• Task requirements:
Repeat the entire listing exactly. Omit all pictures.

• Data extract:
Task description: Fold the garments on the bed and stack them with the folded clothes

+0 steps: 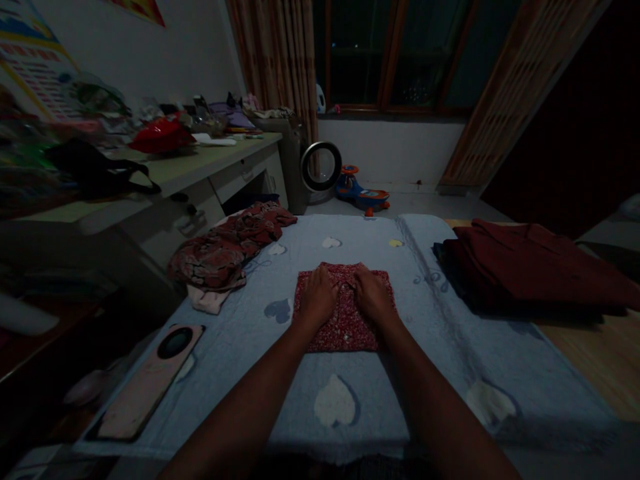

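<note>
Folded red garment (pixel 345 320), long axis unclear: left hand (pixel 319 297) on ten o'clock, right hand (pixel 373 293) on two, equally near; grip indistinct.

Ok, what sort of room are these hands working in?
Most likely a room in a home, perhaps used for laundry: there's what looks like a washing machine by the window, a child's ride-on toy on the floor, and folded clothes stacked on the right.

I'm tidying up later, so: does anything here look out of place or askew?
The round appliance door at the back stands open, and patterned cloth at left lies rumpled, unlike the folded stack at right and red garment under left hand and right hand.
</note>
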Demonstrator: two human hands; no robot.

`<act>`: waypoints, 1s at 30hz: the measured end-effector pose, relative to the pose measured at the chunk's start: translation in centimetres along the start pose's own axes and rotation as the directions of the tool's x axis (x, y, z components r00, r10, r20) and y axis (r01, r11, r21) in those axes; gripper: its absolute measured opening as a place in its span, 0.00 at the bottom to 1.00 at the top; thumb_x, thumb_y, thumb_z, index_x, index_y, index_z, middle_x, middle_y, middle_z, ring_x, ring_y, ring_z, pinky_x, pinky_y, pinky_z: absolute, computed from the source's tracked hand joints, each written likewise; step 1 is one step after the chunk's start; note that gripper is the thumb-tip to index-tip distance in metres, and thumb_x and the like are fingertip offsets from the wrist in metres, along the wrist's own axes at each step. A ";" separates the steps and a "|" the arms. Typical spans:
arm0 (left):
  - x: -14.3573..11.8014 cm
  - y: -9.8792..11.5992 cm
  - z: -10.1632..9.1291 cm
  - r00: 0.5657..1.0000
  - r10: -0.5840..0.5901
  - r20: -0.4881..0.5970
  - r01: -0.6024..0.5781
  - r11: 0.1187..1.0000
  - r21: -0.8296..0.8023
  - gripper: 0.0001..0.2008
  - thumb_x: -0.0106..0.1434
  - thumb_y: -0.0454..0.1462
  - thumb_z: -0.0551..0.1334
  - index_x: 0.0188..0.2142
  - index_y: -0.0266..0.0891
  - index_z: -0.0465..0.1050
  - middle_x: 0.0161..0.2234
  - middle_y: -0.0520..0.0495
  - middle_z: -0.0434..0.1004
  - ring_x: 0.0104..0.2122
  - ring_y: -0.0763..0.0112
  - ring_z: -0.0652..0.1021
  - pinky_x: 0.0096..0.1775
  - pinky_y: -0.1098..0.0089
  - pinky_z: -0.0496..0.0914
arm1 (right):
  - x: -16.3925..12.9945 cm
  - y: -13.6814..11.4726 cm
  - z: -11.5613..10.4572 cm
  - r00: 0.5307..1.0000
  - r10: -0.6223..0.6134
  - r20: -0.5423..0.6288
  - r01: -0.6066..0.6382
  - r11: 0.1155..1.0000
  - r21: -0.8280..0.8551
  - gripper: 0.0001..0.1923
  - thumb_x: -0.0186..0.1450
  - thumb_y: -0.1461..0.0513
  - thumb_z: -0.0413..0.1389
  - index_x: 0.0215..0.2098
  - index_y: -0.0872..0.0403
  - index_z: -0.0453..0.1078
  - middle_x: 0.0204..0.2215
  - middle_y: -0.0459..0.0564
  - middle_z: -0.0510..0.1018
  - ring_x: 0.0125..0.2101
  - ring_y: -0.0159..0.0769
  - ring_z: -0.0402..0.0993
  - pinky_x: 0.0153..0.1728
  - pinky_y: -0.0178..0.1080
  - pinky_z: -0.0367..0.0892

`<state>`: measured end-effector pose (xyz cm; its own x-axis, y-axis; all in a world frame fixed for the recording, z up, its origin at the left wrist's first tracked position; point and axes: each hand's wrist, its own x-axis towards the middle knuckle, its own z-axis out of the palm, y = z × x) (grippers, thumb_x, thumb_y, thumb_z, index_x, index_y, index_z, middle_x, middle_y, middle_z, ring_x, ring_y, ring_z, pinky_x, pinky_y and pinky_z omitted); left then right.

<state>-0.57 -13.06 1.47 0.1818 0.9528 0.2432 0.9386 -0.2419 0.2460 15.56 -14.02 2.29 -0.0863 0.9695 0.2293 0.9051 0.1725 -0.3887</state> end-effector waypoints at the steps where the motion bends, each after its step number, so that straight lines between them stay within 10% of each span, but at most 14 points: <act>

• Expected answer:
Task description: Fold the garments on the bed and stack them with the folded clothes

+0 steps: 

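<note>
Folded red garment (pixel 345 320), long axis unclear: left hand (pixel 319 297) on ten o'clock, right hand (pixel 373 293) on two, equally near; grip indistinct.

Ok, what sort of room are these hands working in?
Most likely a room in a home, perhaps used for laundry: there's what looks like a washing machine by the window, a child's ride-on toy on the floor, and folded clothes stacked on the right.

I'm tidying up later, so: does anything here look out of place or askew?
The round appliance door at the back stands open, and patterned cloth at left lies rumpled, unlike the folded stack at right and red garment under left hand and right hand.
</note>
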Demonstrator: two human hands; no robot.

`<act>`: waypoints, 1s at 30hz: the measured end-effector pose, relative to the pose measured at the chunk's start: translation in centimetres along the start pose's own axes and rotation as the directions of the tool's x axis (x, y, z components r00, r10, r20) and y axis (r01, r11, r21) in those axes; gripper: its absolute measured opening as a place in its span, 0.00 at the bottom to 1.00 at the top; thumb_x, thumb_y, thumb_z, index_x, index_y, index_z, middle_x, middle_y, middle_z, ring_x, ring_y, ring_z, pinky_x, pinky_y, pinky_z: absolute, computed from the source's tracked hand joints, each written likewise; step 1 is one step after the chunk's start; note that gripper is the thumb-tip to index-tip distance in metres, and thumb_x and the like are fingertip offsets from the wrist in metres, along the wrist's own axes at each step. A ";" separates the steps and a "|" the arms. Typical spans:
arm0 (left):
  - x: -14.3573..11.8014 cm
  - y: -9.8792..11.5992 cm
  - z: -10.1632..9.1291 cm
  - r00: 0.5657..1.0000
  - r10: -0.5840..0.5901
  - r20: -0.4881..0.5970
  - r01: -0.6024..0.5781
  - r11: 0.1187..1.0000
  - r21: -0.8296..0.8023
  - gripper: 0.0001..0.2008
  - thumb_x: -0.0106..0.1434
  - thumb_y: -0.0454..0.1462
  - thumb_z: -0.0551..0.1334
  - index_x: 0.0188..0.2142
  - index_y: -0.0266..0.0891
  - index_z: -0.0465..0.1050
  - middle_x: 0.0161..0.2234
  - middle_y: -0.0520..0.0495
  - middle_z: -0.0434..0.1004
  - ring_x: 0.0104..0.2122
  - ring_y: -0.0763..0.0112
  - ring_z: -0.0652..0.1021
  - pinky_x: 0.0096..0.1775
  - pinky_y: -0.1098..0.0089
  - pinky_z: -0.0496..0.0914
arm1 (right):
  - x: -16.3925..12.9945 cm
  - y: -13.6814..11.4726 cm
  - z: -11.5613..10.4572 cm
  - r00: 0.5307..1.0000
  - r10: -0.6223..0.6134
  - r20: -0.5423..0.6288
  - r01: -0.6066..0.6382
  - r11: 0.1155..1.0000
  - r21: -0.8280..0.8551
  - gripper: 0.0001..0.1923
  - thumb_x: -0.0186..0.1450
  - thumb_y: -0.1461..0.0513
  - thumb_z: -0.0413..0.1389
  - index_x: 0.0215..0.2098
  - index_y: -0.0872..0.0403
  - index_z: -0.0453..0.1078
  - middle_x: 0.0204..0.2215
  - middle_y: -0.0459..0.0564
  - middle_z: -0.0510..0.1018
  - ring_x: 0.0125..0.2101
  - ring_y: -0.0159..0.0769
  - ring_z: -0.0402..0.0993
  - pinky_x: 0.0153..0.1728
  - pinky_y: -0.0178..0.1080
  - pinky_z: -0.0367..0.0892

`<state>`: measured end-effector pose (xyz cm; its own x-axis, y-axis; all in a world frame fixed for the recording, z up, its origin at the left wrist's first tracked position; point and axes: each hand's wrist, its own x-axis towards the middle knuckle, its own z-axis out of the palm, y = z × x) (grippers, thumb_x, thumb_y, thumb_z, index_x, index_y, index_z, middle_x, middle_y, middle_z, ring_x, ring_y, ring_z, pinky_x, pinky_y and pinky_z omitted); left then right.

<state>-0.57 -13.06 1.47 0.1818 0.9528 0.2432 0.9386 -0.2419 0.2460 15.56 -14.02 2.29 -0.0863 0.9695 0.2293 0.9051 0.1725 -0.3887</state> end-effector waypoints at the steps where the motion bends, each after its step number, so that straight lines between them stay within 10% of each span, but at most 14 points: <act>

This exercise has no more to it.